Scan the data, and whenever a line contains "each", copy it.

■ ■ ■

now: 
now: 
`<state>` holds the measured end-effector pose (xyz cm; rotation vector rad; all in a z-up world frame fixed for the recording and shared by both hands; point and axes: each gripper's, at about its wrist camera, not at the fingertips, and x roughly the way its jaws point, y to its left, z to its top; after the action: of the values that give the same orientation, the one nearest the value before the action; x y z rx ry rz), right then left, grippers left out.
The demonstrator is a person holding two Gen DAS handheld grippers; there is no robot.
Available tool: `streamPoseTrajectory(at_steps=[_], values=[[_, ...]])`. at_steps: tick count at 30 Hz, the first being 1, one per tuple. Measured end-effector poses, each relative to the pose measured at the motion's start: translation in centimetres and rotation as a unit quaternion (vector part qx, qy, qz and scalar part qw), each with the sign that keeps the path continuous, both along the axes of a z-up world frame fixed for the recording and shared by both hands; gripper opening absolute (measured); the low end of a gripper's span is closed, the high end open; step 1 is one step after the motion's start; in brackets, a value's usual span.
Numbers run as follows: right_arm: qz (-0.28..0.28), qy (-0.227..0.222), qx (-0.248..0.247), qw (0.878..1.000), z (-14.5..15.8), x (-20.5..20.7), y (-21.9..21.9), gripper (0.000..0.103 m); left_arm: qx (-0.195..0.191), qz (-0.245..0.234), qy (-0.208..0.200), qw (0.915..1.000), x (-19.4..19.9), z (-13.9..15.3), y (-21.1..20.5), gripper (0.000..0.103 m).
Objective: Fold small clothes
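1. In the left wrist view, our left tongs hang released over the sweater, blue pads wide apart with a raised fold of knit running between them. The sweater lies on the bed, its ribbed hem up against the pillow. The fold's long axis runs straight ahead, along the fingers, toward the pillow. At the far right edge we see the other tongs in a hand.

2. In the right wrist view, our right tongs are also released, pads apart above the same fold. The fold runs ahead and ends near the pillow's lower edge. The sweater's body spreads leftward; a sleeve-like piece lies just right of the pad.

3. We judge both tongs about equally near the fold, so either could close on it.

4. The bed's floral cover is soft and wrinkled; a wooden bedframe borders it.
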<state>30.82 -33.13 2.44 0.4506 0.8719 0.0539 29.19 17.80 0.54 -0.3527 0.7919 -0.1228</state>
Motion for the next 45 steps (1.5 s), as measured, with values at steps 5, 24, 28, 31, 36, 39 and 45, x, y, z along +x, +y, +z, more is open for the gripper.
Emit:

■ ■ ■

## Written answer:
`<state>` holds the measured end-effector pose (xyz cm; rotation vector rad; all in a z-up world frame fixed for the recording and shared by both hands; point and axes: each gripper's, at about its wrist camera, not at the fingertips, and x roughly the way its jaws point, y to its left, z to its top; after the action: of the values that give the same orientation, the one nearest the value before the action; x y z rx ry rz), right then left, grippers left out.
Available tool: `streamPoseTrajectory(at_steps=[_], values=[[_, ...]])`. at_steps: tick count at 30 Hz, the first being 1, one per tuple. Measured end-effector poses, each relative to the pose measured at the motion's start: translation in centimetres and rotation as a unit quaternion (vector part qx, qy, qz and scalar part qw), each with the sign that keeps the path continuous, both along the axes of a z-up world frame fixed for the recording and shared by both hands; gripper opening absolute (measured); the low end of a gripper's span is closed, the high end open; step 1 is one step after the motion's start; in brackets, a value's usual span.

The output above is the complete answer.